## What needs to be done:
Copy nothing but the lines below running from the line containing "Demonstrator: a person" through the line containing "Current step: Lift", both end lines included.

## Source material:
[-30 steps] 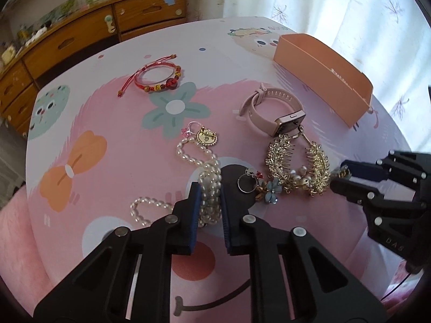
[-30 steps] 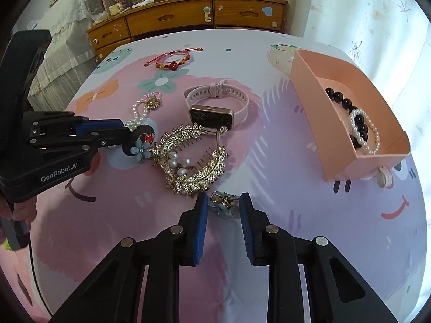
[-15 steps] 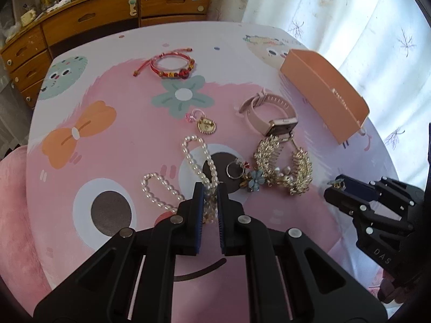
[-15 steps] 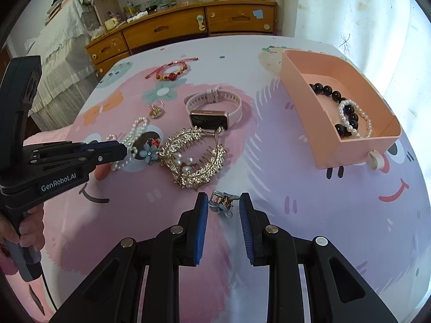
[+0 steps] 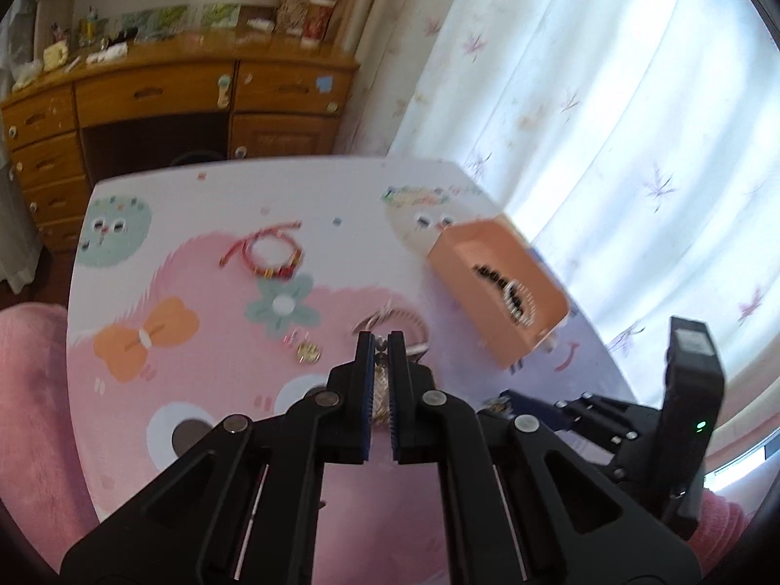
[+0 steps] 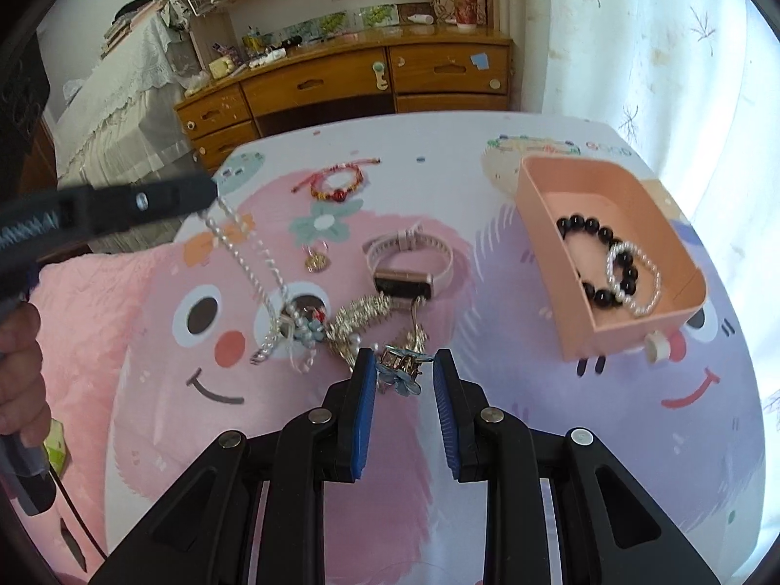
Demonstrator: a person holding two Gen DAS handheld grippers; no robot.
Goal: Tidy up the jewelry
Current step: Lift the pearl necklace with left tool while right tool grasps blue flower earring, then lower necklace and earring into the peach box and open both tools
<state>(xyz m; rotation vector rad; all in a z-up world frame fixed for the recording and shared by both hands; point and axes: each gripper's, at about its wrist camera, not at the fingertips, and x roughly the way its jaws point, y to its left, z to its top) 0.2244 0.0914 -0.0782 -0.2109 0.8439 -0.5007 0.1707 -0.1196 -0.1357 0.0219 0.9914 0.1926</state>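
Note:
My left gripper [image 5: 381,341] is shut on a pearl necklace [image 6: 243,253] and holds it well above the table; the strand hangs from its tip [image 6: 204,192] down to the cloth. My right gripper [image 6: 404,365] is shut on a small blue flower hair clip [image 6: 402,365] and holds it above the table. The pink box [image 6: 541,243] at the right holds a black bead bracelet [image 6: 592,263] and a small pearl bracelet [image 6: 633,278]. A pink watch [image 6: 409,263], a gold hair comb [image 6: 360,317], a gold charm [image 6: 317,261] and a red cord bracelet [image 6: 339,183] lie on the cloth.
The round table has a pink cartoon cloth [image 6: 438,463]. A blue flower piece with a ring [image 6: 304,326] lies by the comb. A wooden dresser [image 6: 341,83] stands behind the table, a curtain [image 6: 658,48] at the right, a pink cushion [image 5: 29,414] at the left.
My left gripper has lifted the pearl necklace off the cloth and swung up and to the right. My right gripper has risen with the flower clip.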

## Written response:
Demonstrator: a person holding two Gen DAS handheld grippers; no robot.
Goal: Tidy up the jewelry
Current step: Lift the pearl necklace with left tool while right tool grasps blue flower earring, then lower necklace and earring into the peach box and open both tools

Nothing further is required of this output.